No tiene sentido, como atlético que soy, tratar de defender la acción de Thomas, pero sí puedo explicarla: la entrada es feísima, durísima y merece la roja, no creo que haya dudas sobre ello. Pero es injusto que ahora Ujfalusi pase a la historia como un carnicero. La entrada es claramente fruto de la necesidad imperiosa por recuperar el esférico que se tiene cuando en el tiempo de descuento se va perdiendo de un gol. La entidad culé trina porque consideran gravísima la falta, y otros muchos aficionados se han escandalizado por lo que consideran una entrada barriobajera y asesina (palabras textuales). No podemos exigir una sanción descomunal a un jugador que no ha ido a hacer daño, sino a intentar que la jugada del Barça no progresase, habida cuenta del marcador existente.

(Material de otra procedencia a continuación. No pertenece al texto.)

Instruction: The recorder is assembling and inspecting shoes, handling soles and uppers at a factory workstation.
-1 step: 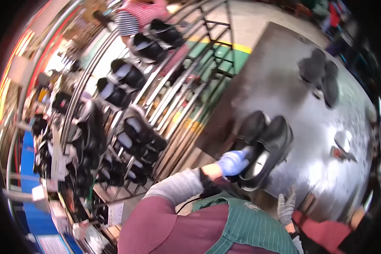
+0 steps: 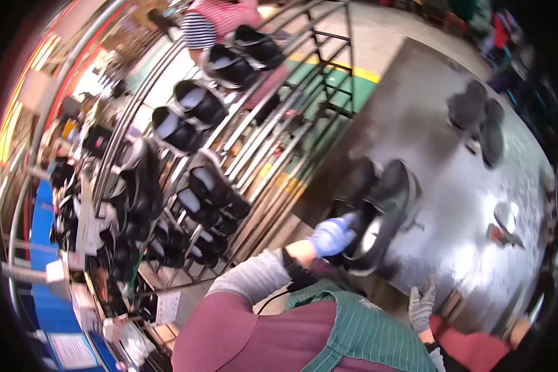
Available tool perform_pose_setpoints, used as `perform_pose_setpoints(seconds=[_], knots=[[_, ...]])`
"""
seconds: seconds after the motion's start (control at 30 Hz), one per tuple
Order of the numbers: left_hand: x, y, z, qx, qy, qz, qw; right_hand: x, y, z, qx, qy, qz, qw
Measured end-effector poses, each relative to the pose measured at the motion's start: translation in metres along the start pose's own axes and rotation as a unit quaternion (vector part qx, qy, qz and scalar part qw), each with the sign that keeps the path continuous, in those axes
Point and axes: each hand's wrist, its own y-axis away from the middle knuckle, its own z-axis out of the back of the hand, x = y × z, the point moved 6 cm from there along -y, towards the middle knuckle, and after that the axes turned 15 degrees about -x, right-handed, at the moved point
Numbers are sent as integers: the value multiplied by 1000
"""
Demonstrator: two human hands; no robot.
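My left hand (image 2: 333, 235), in a blue-violet glove, closes on the heel end of a black shoe (image 2: 357, 183) above the table's near left edge. A second black shoe (image 2: 390, 192) with a pale insole lies alongside it on the right; whether the same hand holds this one too is hidden. My right hand (image 2: 422, 305), in a grey glove, is at the table's near edge with fingers spread and nothing in them. Farther off on the metal table (image 2: 428, 130), another pair of dark shoes (image 2: 477, 115) shows its ribbed soles.
Left of the table stands a metal rack (image 2: 254, 161) holding several black shoes (image 2: 195, 102). A small tool with a reddish part (image 2: 497, 234) sits on the table's right side. Near the right hand is a brown block (image 2: 451, 305). Someone in striped clothing (image 2: 214, 28) is behind the rack.
The two near shoes and my left hand have shifted slightly left relative to the table. My right hand stays spread near the edge. The whole view has moved a little.
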Motion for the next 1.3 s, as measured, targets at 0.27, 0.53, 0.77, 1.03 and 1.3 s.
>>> perform_pose_setpoints(seconds=[0.27,0.53,0.77,1.03,1.3], knots=[[194,-31,221,-283,-166,326,887,52,-69,-47,38,31,86,995],[239,-122,277,-240,-227,330,884,73,-92,-58,-30,63,32,997],[58,-260,92,-200,-73,-117,970,88,-132,-56,-105,59,-68,990],[-187,-443,-149,175,369,51,911,88,-355,44,-289,-68,-186,937],[-165,-445,-212,237,484,202,818,59,-435,-6,-199,-472,-241,825]])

No tildemos de alevosa esta jugada, porque no hay ninguna intención de lesionar a un jugador. Sí podemos entrar a considerar cómo reparten justicia los árbitros, o cuánta ineptitud pueden atesorar si lo prefieren. No hay que remontarse a más que la jornada 2 para ver que el Kun Agüero, una pieza fundamental del Atlético y que ayer podría haber sido un revulsivo para cambiar el resultado, sufrió otra entrada fuerte, por detrás, por parte de Gurpegi. Era aún más improbable que llegase al balón, pero hizo la falta con el mismo objetivo: cortar lo que podía ser el 0-2 en aquel momento (a falta de bastante para acabar el encuentro). El colegiado, a pesar de que era el último defensor, sancionó la jugada con amarilla.

En absoluto quiero con esto perdonar a Ujfalusi o tratar de restar gravedad al asunto. Pero lo que es de hipócritas es querer insultar y menospreciar al jugador atlético por esta jugada cuando en primer lugar es una exageración y cuando en segundo aplicando el rasero de San Mamés tendría que haber sido amarilla (en este caso, Thomas tenía ya una anterior, si bien podría ser que no la tuviera). Admito las críticas por la entrada, pero en todos los sitios cuecen habas y no podemos sacar de contexto una entrada que no es más que eso: una entrada dura y justamente castigada.

No hagamos de esta falta un mundo (y mucho menos un mundo con invenciones como la supuesta alevosía) sólo porque el afectado se llama Messi y fijémonos en otras cosas como presión a los colegiados desde la prensa, o lo que todos consideramos como arbitrajes penosos, por ejemplo. Las entradas duras y lesiones son parte del juego, y así es para todos. Mal que les pese a algunos.